Vildagliptin/metformin

Combination of
- Vildagliptin: Dipeptidyl peptidase-4 inhibitor
- Metformin: Biguanide antihyperglycemic agent

Clinical data
- Trade names: Eucreas, Galvumet, Zomarist, others
- AHFS/Drugs.com: UK Drug Information
- Routes of administration: By mouth
- ATC code: A10BD08 (WHO) ;

Legal status
- Legal status: AU: S4 (Prescription only); UK: POM (Prescription only); In general: ℞ (Prescription only);

Identifiers
- CAS Number: 2446159-61-9;
- KEGG: D10743;

= Vildagliptin/metformin =

Pharmaceutical drug

Vildagliptin/metformin, sold under the brand name Eucreas among others, is a fixed-dose combination anti-diabetic medication for the treatment of type 2 diabetes. It was approved for use in the European Union in November 2007, and the approval was updated in 2008. It combines 50 mg vildagliptin with either 500, 850, or 1000 mg metformin.
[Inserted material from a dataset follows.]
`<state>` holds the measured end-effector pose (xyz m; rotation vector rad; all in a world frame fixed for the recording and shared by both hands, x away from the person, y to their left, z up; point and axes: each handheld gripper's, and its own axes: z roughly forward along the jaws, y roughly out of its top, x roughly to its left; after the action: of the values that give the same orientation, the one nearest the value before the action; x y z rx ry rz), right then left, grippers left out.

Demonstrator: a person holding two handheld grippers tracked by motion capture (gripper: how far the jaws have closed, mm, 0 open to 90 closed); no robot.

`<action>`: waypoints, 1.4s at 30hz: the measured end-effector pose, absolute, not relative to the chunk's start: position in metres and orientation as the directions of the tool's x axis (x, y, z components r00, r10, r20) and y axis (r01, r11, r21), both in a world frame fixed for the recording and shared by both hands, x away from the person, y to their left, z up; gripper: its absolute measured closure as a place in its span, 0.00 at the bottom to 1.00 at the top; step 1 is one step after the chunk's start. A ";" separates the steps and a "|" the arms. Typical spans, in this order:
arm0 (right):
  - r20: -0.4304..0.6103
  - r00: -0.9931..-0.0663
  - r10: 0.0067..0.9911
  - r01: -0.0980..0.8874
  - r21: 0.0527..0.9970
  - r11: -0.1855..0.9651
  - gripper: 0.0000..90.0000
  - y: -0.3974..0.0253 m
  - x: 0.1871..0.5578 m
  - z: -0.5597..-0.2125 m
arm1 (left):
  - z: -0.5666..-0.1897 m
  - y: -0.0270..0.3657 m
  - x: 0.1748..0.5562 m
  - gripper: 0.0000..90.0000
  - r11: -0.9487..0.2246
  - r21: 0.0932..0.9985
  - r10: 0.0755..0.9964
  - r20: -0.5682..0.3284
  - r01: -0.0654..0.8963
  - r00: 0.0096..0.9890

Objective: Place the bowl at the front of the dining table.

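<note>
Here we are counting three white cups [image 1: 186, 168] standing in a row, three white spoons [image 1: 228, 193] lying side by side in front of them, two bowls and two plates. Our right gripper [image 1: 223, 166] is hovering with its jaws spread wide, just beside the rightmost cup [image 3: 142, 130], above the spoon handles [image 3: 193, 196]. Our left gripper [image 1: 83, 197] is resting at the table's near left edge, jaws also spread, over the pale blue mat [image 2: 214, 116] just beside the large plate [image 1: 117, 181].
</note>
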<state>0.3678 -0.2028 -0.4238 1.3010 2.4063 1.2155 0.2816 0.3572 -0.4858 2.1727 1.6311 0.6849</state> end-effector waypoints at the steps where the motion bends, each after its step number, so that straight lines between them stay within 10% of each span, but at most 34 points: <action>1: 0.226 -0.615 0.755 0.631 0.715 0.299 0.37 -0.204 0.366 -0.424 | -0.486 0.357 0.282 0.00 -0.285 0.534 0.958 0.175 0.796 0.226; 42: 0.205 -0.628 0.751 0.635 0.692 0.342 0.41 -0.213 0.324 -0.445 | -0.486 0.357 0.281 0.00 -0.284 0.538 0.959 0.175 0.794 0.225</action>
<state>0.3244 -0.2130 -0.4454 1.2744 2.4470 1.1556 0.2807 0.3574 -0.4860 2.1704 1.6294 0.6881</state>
The most common side effects include nausea (feeling sick), vomiting, diarrhea, abdominal (tummy) pain and loss of appetite.

== Medical uses ==
Vildagliptin/metformin is indicated in the treatment of type-2 diabetes mellitus:
- it is indicated in the treatment of adults who are unable to achieve sufficient glycaemic control at their maximally tolerated dose of oral metformin alone or who are already treated with the combination of vildagliptin and metformin as separate tablets.
- it is indicated in combination with a sulphonylurea (i.e. triple combination therapy) as an adjunct to diet and exercise in patients inadequately controlled with metformin and a sulphonylurea.
- it is indicated in triple combination therapy with insulin as an adjunct to diet and exercise to improve glycaemic control in patients when insulin at a stable dose and metformin alone do not provide adequate glycaemic control.